Damit wird ignorierte, dass Öcalan etwa für die Bevölkerung in Rojava/Nordsyrien nicht der Vorsitzende einer in der Türkei aktiven illegalen Partei ist, sondern in erster Linie als Architekt des dort praktizierten rätedemokratischen und multiethnischen Gesellschaftssystems gilt. Und ein Großteil der Kurden aus der Türkei sieht in Öcalan schlicht seinen politischen Repräsentanten für erhoffte Friedensgespräche mit der Regierung.
Die bisherige innenpolitische Sprecherin der Linksfraktion im Bundestag Ulla Jelpke nannte das Verbot in ihrem Dortmunder Wahlkreis „einen beschämenden Dienst für den Diktator Erdogan“ und sprach angesichts des uneinheitlichen Vorgehens der Polizei mit den Öcalan-Bildern von „ordnungspolitischer Kleinstaaterei ohne jede Rechtssicherheit“.
Mit einem Rundschreiben an die Landesinnenministerien vom März dieses Jahres hatte das Bundesinnenministerium bereits gelbe Fahnen, die Öcalan mit blauem Hemd zeigen, unter das seit 1993 geltende PKK-Verbot gestellt. Wie mit anderen Öcalan-Motiven zu verfahren sei, blieb indessen unklar. Am 14. November trafen sich in Berlin Vertreter der Innen- und Polizeibehörden von Bund und Ländern, um über den weiteren Umgang mit dem PKK-Verbot zu beraten. Konkrete Beschlüsse wurden – wie die Bundesregierung auf Anfrage der Linksfraktion mitteilte – nicht gefasst.

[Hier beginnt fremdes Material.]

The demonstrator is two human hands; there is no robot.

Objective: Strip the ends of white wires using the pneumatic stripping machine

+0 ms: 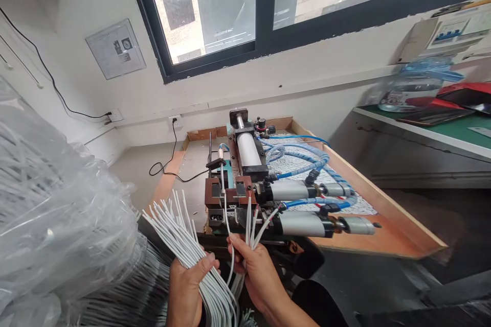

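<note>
A thick bundle of white cables point(180, 237) is wrapped in my left hand point(188, 286), its cut ends fanning up to the left. My right hand point(255, 271) is closed on several white cables point(251, 222), some with reddish tips. Between its thumb and finger it pinches a single white cable point(227, 219), whose upper end reaches the brown jaws point(215, 193) of a pneumatic machine point(248, 149). Both hands are just in front of the machine, close together but apart.
Silver cylinders point(303, 225) and blue air hoses point(307, 156) spread right of the jaws inside a wooden tray point(383, 204). Plastic-wrapped cables point(76, 235) fill the left side. A green shelf point(452, 130) holds a large bottle point(414, 87).
</note>
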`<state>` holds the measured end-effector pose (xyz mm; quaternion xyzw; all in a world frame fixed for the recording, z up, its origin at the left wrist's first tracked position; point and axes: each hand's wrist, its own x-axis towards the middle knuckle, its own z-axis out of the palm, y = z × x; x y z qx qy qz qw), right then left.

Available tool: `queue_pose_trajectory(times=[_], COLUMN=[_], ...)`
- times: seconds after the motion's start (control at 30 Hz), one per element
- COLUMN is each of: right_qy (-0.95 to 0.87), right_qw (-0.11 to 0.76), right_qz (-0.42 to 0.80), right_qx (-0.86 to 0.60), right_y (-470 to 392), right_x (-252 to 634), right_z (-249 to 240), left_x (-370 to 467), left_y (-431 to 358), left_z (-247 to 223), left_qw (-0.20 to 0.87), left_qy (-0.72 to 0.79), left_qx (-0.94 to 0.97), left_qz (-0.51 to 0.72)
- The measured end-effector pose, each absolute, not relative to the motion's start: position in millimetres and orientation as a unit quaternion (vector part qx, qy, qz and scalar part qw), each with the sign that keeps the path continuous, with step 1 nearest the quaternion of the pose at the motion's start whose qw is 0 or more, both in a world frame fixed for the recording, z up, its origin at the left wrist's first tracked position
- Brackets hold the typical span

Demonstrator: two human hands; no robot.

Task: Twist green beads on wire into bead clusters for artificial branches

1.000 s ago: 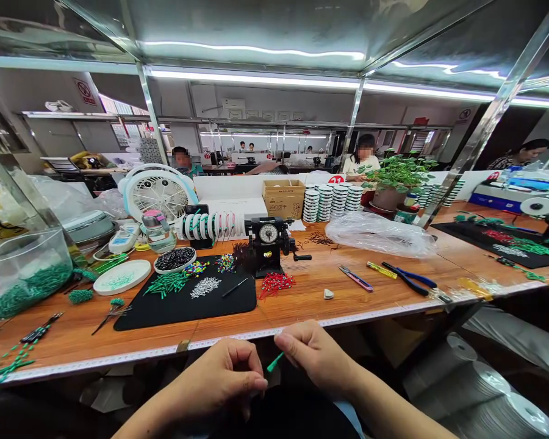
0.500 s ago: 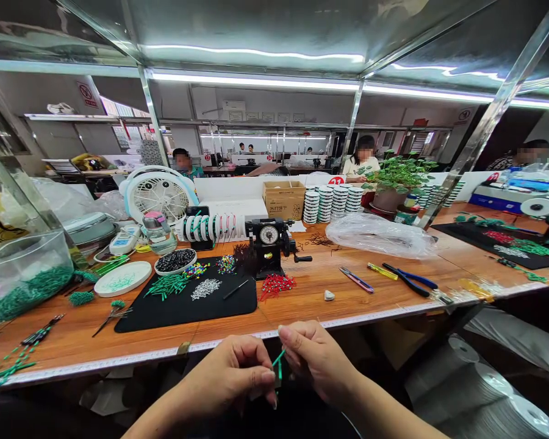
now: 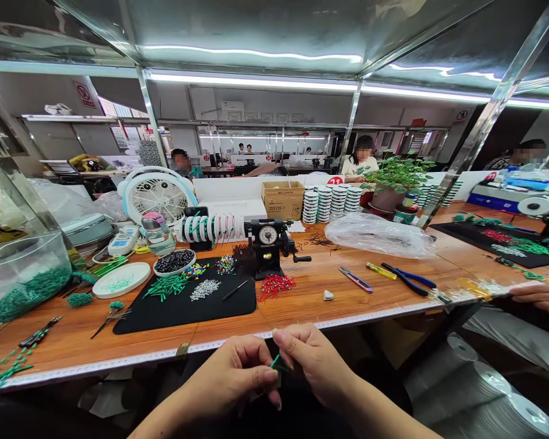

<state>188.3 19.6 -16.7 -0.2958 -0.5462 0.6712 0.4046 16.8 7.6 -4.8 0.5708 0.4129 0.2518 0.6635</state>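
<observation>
Just in front of the table's edge, my left hand [image 3: 240, 369] is closed, thumb against fingers, on a thin green strand [image 3: 275, 361]. The strand spans the small gap between my hands. My right hand [image 3: 315, 356] pinches its other part between thumb and forefinger. The ends of the strand are hidden by my fingers. On the table beyond lies a black mat [image 3: 187, 308] with green tubes [image 3: 165, 286], small silvery pieces [image 3: 205, 289] and a thin dark rod [image 3: 235, 290]. Beside the mat is a heap of red strands [image 3: 276, 285].
A black hand-cranked counter machine [image 3: 269, 247] stands behind the mat, next to a rack of wound spools [image 3: 215, 228]. To the right lie a cutter knife [image 3: 354, 278], a white lump [image 3: 328, 295] and pliers [image 3: 407, 280]. A co-worker's hand [image 3: 542, 296] is at the right edge.
My right hand has shifted slightly left, closer to my left hand. Less of the green strand shows, and its angle differs. A co-worker's hand has come into view at the right.
</observation>
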Motion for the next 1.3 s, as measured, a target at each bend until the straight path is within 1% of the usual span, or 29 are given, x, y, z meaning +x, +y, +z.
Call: queue_pose_trajectory(times=[0.2,0.37,0.47,0.53,0.67,0.73,0.87,1.03,1.17,1.23,1.3], right_qy=[-0.462,-0.45,-0.46,-0.499,-0.571,-0.559,-0.499,-0.507,-0.554,-0.558,-0.544], right_qw=[0.431,0.43,0.429,0.421,0.403,0.409,0.431,0.417,0.395,0.383,0.388], right_qz=[0.731,0.741,0.728,0.696,0.646,0.653,0.691,0.697,0.665,0.666,0.68], right_qx=[-0.259,-0.252,-0.274,-0.298,-0.307,-0.308,-0.297,-0.289,-0.308,-0.314,-0.303], right_y=[18,19,20,21,20,19,18,20,21,20,19], right_x=[192,193,192,190,186,186,190,191,187,185,185], right_z=[-17,-16,-17,-17,-17,-17,-16,-13,-15,-17,-18], left_x=[12,9,12,15,20,20,15,14,21,24,24], left_y=[9,12,13,13,12,11,11,13,12,11,10], left_z=[-8,-11,-7,-3,-3,-5,-11,-12,-11,-10,-9], left_qw=[0.647,0.634,0.632,0.655,0.68,0.68,0.674,0.666,0.689,0.688,0.697], left_qy=[0.436,0.44,0.429,0.408,0.38,0.384,0.41,0.429,0.382,0.379,0.371], left_qx=[0.583,0.601,0.616,0.605,0.575,0.568,0.567,0.571,0.562,0.555,0.547], left_qz=[0.226,0.208,0.191,0.198,0.251,0.26,0.235,0.214,0.255,0.272,0.28])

Doch deutet sich eine weitere Verschärfung an, um so das angespannte Verhältnis mit dem wichtigen Wirtschafts- und NATO-Partner Türkei wieder zu kitten. Denn Erdogan hatte die Bundesregierung zuvor mehrfach der Terrorunterstützung bezichtigt, weil auf einigen Kundgebungen in den letzten Monaten Bilder von Öcalan gezeigt werden konnten. Für die Profite der deutschen Industrie, darunter der Rüstungskonzern Rheinmetall, der in der Türkei eine ganze Panzerfabrik bauen will, sollen die demokratischen Rechte von hunderttausenden Kurden in Deutschland und generell allen Sympathisanten des Freiheitskampfes weiter eingeschränkt werden.

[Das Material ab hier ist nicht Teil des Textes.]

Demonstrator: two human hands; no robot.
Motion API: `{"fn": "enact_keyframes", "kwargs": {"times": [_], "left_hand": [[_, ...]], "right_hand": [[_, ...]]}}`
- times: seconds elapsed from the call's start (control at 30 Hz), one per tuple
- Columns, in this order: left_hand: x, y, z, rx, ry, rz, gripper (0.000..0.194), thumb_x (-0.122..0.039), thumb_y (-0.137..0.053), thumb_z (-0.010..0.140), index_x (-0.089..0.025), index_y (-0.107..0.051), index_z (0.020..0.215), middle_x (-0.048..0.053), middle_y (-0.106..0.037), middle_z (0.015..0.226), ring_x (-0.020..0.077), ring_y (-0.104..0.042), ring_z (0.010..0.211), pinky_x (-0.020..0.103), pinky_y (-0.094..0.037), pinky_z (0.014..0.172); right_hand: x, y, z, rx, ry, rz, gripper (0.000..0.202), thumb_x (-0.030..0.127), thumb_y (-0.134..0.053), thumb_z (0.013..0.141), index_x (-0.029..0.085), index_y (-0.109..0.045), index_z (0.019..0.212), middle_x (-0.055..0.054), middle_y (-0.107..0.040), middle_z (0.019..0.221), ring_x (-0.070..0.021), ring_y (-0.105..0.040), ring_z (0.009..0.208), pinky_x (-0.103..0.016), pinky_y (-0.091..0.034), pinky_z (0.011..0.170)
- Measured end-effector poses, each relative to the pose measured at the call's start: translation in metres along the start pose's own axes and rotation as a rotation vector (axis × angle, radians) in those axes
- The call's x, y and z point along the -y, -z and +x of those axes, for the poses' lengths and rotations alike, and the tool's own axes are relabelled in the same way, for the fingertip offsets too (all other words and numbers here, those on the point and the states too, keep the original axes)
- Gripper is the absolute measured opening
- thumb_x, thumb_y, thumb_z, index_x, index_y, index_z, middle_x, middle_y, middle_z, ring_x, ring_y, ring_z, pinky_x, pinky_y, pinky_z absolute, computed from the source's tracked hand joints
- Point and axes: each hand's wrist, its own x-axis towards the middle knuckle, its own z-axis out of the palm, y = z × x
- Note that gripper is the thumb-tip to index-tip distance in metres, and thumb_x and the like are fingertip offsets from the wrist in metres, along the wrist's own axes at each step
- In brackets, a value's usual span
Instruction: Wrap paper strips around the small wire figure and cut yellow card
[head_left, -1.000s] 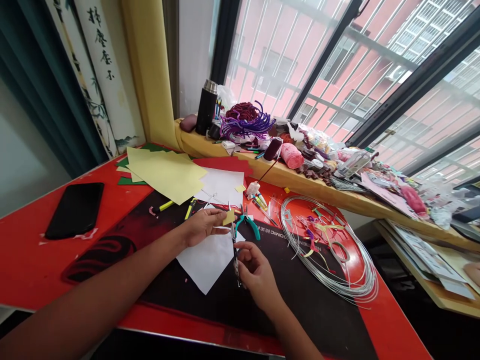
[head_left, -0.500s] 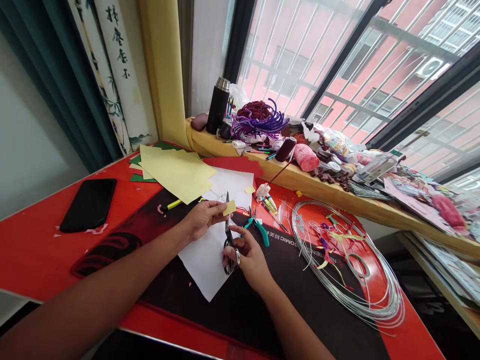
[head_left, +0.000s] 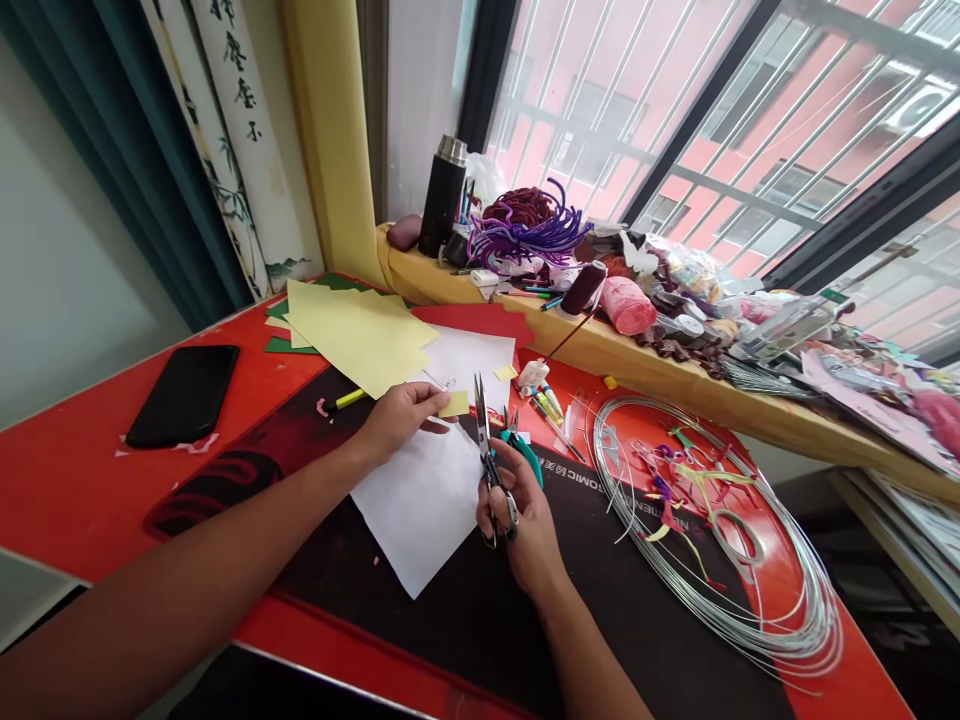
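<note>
Between the thumb and fingers of my left hand (head_left: pixel 405 418) is a small yellow paper piece (head_left: pixel 454 404). My right hand (head_left: pixel 523 500) has its fingers in the handles of the scissors (head_left: pixel 489 455), whose blades point up and are slightly parted. A small gap separates the blades from the yellow piece. Below both hands a white sheet (head_left: pixel 420 515) lies on the dark mat (head_left: pixel 315 570). Teal-handled pliers (head_left: pixel 531 452) lie just behind my right hand, which partly hides them.
Large yellow sheets (head_left: pixel 356 335) and a black phone (head_left: pixel 184 395) lie to the left. On the right is a coil of silver wire (head_left: pixel 806 600) with colourful scraps inside. A thermos (head_left: pixel 442 200), purple stems (head_left: pixel 525 240) and yarn (head_left: pixel 628 305) crowd the windowsill.
The scissors in my right hand have moved right, away from the yellow piece, and their blades no longer overlap it. My left hand still holds the piece. The camera view has shifted slightly.
</note>
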Motion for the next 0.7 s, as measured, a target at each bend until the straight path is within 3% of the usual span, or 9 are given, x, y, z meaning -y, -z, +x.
{"fn": "enact_keyframes", "kwargs": {"times": [0.17,0.7], "left_hand": [[-0.0013,0.0002,-0.0002,0.011,-0.004,-0.012,0.055,-0.062,-0.095,0.065,-0.015,-0.072,0.082,0.004,-0.072,0.085,0.0266,-0.080,0.086,0.037,-0.067,0.075],[-0.0018,-0.0001,-0.0009,0.035,-0.001,-0.017,0.050,-0.059,-0.094,0.067,-0.016,-0.070,0.079,0.003,-0.073,0.080,0.0260,-0.080,0.082,0.036,-0.067,0.075]], "right_hand": [[0.0000,-0.0017,-0.0004,0.050,-0.027,-0.016,0.074,0.065,-0.080,0.089,0.028,-0.054,0.147,0.005,-0.055,0.079,-0.0111,-0.047,0.052,-0.028,-0.041,0.053],[-0.0038,-0.0028,-0.0003,0.014,-0.015,-0.024,0.067,0.055,-0.082,0.089,0.027,-0.058,0.145,0.007,-0.050,0.078,-0.0081,-0.045,0.049,-0.025,-0.040,0.048]]}}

Das PKK-Verbot wird mittlerweile auch auf die syrisch-kurdischen Vereinigungen übertragen. Bewaffnete Beamte der bayerischen Polizei durchsuchten in den frühen Morgenstunden des 13. November die Münchner Wohnung des Kommunikationswissenschaftlers Kerem Schamberger und beschlagnahmten sein Notebook, sein Handy und USB-Sticks. Grund der Razzia waren Bilder mit Fahnen der syrisch-kurdischen Partei PYD sowie der Volks- und Frauenbefreiungseinheiten YPG/YPJ, die Schamberger in sozialen Medien gepostet hatte. Die Facebookseite des bekennenden Kommunisten mit deutsch-türkischem Familienhintergrund ist eine der wichtigsten alternativen deutschsprachigen Nachrichtenquellen zur Situation in der Türkei und Kurdistan.

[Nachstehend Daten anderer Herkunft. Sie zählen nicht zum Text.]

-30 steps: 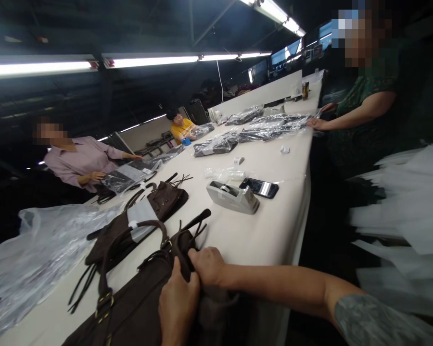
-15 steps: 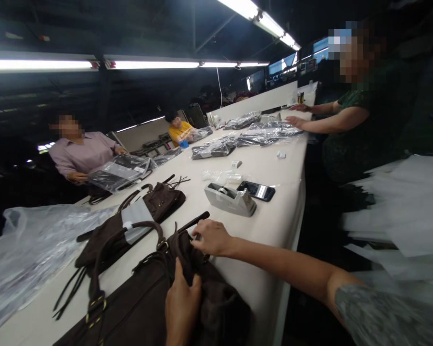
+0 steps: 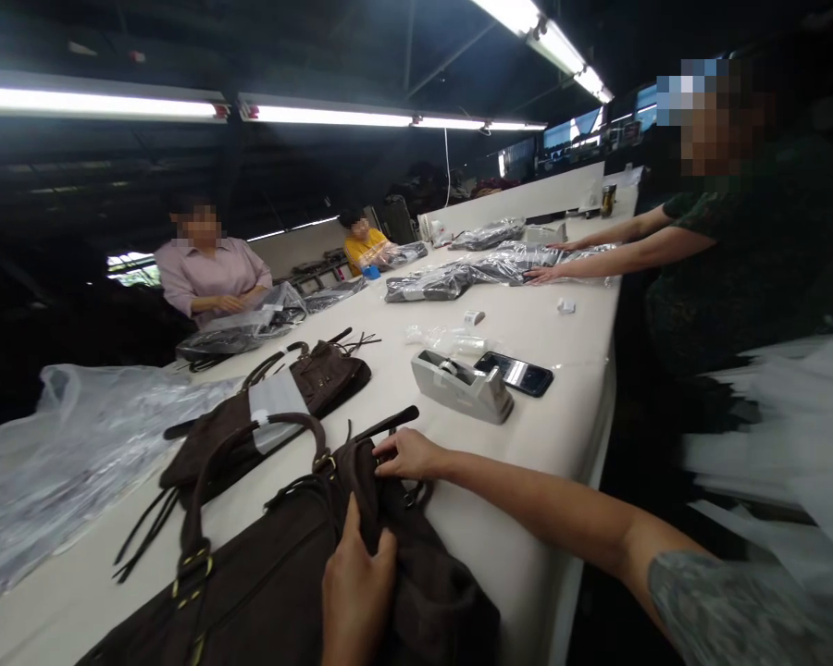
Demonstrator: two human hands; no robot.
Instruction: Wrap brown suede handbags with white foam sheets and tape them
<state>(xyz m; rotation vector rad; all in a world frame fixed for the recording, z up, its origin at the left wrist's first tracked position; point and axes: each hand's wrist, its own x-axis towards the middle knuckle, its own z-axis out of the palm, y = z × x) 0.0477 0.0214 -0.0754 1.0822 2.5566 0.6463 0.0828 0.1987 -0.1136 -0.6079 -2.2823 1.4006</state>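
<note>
Left hand [image 3: 356, 583]: bag [image 3: 270, 573] fabric is pinched — thumb up.
Right hand [image 3: 409, 455]: bag's top edge is gripped, beside strap [image 3: 385, 425].
Table [image 3: 569, 407]: dispenser [image 3: 464, 384], phone [image 3: 515, 373].

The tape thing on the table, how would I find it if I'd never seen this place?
Start at the long white table and follow its right edge up from the right hand on the brown bag. The tape dispenser sits there, beside a dark phone. It is the only pale grey, blocky thing; its neighbours are flat, dark or clear plastic.

Handbag packing workshop: long table [image 3: 528, 444], bagged handbags [image 3: 430, 282].
</note>
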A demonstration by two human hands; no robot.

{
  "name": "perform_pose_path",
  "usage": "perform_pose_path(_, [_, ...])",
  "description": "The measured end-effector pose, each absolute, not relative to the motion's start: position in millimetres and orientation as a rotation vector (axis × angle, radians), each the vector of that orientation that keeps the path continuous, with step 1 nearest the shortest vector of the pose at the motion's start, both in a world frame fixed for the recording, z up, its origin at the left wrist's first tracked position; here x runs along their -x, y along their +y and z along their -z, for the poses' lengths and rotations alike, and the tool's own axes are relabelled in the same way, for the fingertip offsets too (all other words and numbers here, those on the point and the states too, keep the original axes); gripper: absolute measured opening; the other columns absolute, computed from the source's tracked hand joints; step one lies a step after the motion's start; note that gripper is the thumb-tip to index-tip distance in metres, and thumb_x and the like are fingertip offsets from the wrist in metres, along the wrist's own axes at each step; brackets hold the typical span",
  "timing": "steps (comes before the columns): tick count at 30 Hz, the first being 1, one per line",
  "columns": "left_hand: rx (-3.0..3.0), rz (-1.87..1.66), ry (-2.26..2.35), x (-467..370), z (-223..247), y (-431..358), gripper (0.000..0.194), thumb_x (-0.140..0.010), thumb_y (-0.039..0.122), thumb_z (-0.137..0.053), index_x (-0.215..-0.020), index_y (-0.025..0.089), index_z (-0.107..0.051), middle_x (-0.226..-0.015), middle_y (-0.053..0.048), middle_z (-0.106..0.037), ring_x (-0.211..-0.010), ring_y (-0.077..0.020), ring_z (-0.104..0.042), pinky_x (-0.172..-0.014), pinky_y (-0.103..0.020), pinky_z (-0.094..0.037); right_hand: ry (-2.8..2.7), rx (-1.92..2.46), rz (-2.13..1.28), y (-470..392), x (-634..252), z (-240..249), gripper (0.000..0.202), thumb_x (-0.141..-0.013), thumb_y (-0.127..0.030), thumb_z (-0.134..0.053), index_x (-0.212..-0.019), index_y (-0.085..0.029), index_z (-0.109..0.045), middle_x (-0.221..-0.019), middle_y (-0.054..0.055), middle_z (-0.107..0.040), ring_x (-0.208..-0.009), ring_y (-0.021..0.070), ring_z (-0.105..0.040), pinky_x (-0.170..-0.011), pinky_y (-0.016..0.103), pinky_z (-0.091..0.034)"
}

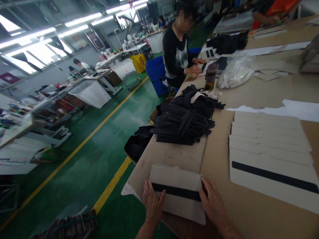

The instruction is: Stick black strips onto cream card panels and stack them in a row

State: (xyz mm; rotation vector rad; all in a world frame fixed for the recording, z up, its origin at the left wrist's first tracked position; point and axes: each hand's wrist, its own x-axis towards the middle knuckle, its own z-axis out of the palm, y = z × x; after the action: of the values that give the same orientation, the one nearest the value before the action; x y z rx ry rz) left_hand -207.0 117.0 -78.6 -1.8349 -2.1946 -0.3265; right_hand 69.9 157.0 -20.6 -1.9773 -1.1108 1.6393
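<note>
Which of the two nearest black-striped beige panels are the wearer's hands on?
The left panel, with the left hand and right hand at its ends; the right panel lies apart from both.

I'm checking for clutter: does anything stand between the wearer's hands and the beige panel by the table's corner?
Nothing visible does: the left hand touches the left side of the beige panel, the right hand its right side.

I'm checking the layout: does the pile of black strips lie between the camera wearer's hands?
No, the pile of black strips lies beyond the beige panel that the left hand and right hand touch.
</note>
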Motion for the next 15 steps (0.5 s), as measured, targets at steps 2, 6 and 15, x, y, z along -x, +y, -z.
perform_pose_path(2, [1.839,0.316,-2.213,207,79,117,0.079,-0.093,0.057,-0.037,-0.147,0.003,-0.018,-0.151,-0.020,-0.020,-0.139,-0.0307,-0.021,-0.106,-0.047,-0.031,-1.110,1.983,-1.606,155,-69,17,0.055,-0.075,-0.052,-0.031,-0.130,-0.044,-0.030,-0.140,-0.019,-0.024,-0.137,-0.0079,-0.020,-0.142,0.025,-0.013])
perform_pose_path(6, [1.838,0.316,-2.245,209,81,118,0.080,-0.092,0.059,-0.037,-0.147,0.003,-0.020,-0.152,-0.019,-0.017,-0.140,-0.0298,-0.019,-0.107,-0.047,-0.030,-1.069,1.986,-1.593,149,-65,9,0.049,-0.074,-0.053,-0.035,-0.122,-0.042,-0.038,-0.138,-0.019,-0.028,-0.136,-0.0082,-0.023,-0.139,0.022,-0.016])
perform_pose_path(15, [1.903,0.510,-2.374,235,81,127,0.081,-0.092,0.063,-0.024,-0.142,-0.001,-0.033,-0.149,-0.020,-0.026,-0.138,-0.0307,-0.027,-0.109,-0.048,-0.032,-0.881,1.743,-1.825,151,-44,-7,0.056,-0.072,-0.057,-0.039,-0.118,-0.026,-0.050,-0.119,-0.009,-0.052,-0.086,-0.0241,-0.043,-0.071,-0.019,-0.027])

Es handele sich um „in Deutschland verbotene Symbole von Unterorganisationen“ der PKK, heißt es im Durchsuchungsbeschluss über die von den USA im Kampf gegen den „Islamischen Staat“ (IS) militärisch unterstützten Verbände YPG und YPJ. Demgegenüber hatte die Bundesregierung im Frühjahr auf eine Anfrage der Linksfraktion klargestellt, dass die syrisch-kurdischen Organisationen in Deutschland nicht verboten sind und ihre Symbole nur dann unter das PKK-Verbot fallen, wenn sie als Ersatz für PKK-Symbole verwendet werden.
Damit handelt es sich bei diesem Verbotserlass allerdings um reine Gesinnungsjustiz. Denn so obliegt es Polizei und Justiz, anhand der vermuteten Gesinnung einer Person zu beurteilen, ob der Träger einer YPG-Fahne damit in Wahrheit die verbotene PKK hochleben lassen will oder aber seine Solidarität mit der YPG aufgrund ihres Kampfes gegen den „Islamischen Staat“ zeigen will.
Dass es im Umgang mit der PKK auch ganz anders geht, bewies im September das Brüsseler Berufungsgericht in einem vom türkischen Staat und der belgischen Staatsanwaltschaft angestrengten Beschwerdeverfahren. Die PKK sei keine terroristische Organisation, sondern eine Partei in einem internen bewaffneten Konflikt, urteilten die Richter in einem sensationellen Urteil.
Angeklagt nach dem „Antiterrorgesetz“ waren in dem seit 2006 laufenden Verfahren 36 meist im belgischen Exil lebende kurdische Politiker sowie der Fernsehsender /Roj TV/ mit seinen Studios bei Brüssel. Zwar hatte ein Gericht bereits im November vergangenen Jahres entschieden, dass die „Antiterrorgesetze“ nicht auf die PKK anzuwenden seien, da der Widerstand der kurdischen Befreiungsbewegung aufgrund des fortgesetzten Krieges der Türkei als bewaffneter Konflikt im Sinne des Völkerrechts anzusehen sei. Doch nach wütenden Protesten aus Ankara war die Staatsanwaltschaft in Berufung gegangen.
Im Mai hielten die wegen Rädelsführerschaft in „terroristischen Organisationen“ angeklagten Repräsentanten des Volkskongresses Kurdistan (Kongra-Gel) Zübeyir Aydar und Remzi Kartal sowie Adem Uzun vom Kurdistan-Nationalkongress (KNK) ihre Verteidigungsreden. Ziel der PKK sei es nicht, „die Bevölkerung zu terrorisieren, sondern für die Rechte der Kurden zu kämpfen“, stellte das Gericht nun fest.
In Deutschland werden derweil weiterhin kurdische Aktivisten wegen vermeintlicher PKK-Kadertätigkeit, aber auch türkische Kommunisten wie im laufenden Verfahren gegen zehn mutmaßliche Mitglieder der maoistischen TKP/ML in München, nach dem Terrorparagraphen 129 b Strafgesetzbuch angeklagt und zu Haftstrafen verurteilt, obwohl ihnen hierzulande keinerlei Straftaten nachzuweisen sind.
Gegen solche imperialistische Klassenjustiz gegen kurdische und türkische Revolutionäre in Deutschland braucht es die Solidarität der Demokraten und Sozialisten.